#### The data:
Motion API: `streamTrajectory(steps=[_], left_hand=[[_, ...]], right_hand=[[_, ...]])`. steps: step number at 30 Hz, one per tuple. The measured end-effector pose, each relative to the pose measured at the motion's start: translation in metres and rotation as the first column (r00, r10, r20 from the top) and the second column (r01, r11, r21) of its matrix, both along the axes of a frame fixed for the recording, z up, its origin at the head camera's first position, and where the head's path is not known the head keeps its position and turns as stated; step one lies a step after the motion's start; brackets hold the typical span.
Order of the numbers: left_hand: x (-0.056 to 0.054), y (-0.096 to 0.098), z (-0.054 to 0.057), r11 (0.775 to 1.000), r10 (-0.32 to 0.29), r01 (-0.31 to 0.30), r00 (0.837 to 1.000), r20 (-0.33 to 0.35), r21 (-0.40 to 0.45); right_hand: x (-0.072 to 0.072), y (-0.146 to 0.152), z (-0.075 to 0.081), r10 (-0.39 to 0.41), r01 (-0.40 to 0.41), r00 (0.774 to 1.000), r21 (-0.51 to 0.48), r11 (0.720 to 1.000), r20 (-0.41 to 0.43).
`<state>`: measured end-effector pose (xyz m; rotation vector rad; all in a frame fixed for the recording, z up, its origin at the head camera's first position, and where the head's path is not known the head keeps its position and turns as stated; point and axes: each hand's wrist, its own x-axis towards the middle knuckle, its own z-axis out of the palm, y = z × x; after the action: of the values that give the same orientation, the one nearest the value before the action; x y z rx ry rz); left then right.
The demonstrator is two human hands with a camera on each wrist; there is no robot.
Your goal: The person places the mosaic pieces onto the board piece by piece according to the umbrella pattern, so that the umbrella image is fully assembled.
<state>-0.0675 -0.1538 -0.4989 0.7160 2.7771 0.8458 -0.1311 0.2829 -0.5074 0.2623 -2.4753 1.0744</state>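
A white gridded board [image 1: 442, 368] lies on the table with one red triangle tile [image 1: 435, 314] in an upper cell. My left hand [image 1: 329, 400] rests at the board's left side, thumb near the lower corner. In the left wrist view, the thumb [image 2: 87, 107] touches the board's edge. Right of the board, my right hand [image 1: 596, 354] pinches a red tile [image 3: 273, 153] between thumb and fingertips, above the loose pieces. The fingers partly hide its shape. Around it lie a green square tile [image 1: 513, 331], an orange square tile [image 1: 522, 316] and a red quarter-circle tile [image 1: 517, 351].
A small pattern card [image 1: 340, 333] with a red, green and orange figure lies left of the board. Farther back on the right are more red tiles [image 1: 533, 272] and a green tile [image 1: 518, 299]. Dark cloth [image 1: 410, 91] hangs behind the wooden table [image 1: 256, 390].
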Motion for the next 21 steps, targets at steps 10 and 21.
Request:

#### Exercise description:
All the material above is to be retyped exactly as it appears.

#### Answer to this exercise:
Motion API: `streamTrajectory(steps=[_], left_hand=[[_, ...]], right_hand=[[_, ...]])`. steps: step number at 30 Hz, one per tuple. The measured end-effector pose, each relative to the pose measured at the motion's start: translation in metres and rotation as the first column (r00, r10, r20 from the top) and the second column (r01, r11, r21) of its matrix, both along the axes of a frame fixed for the recording, z up, its origin at the head camera's first position, and where the head's path is not known the head keeps its position and turns as stated; step one lies a step after the motion's start; brackets hold the typical span.
Order of the numbers: left_hand: x (-0.056 to 0.054), y (-0.096 to 0.098), z (-0.054 to 0.057), r11 (0.775 to 1.000), r10 (-0.32 to 0.29), r01 (-0.31 to 0.30), r00 (0.837 to 1.000), r20 (-0.33 to 0.35), r21 (-0.40 to 0.45); right_hand: x (-0.072 to 0.072), y (-0.146 to 0.152), z (-0.075 to 0.081), r10 (-0.39 to 0.41), r01 (-0.40 to 0.41), r00 (0.774 to 1.000), r21 (-0.51 to 0.48), r11 (0.720 to 1.000), r20 (-0.41 to 0.43).
`<state>`: measured end-effector pose (xyz m; rotation vector rad; all in a frame fixed for the recording, z up, its origin at the head camera's first position, and where the head's path is not known the head keeps its position and turns as stated; point and axes: each hand's wrist, its own x-axis towards the middle knuckle, its own z-axis out of the palm, y = z × x; after the action: of the values that give the same orientation, the one nearest the value before the action; x y z rx ry rz); left then right.
The demonstrator is two human hands with a camera on each wrist; there is no robot.
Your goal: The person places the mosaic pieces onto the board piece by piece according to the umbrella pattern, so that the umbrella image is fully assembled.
<state>-0.0675 -0.1538 -0.4989 0.7160 2.7771 0.8458 -0.1311 0.2829 -0.5074 0.2623 -2.4753 1.0744</state>
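A white gridded board [image 1: 442, 368] lies on the table with one red triangle tile [image 1: 435, 314] in an upper cell. My left hand [image 1: 329, 400] rests at the board's left side, thumb near the lower corner. In the left wrist view, the thumb [image 2: 87, 107] touches the board's edge. Right of the board, my right hand [image 1: 596, 354] pinches a red tile [image 3: 273, 153] between thumb and fingertips, above the loose pieces. The fingers partly hide its shape. Around it lie a green square tile [image 1: 513, 331], an orange square tile [image 1: 522, 316] and a red quarter-circle tile [image 1: 517, 351].
A small pattern card [image 1: 340, 333] with a red, green and orange figure lies left of the board. Farther back on the right are more red tiles [image 1: 533, 272] and a green tile [image 1: 518, 299]. Dark cloth [image 1: 410, 91] hangs behind the wooden table [image 1: 256, 390].
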Motion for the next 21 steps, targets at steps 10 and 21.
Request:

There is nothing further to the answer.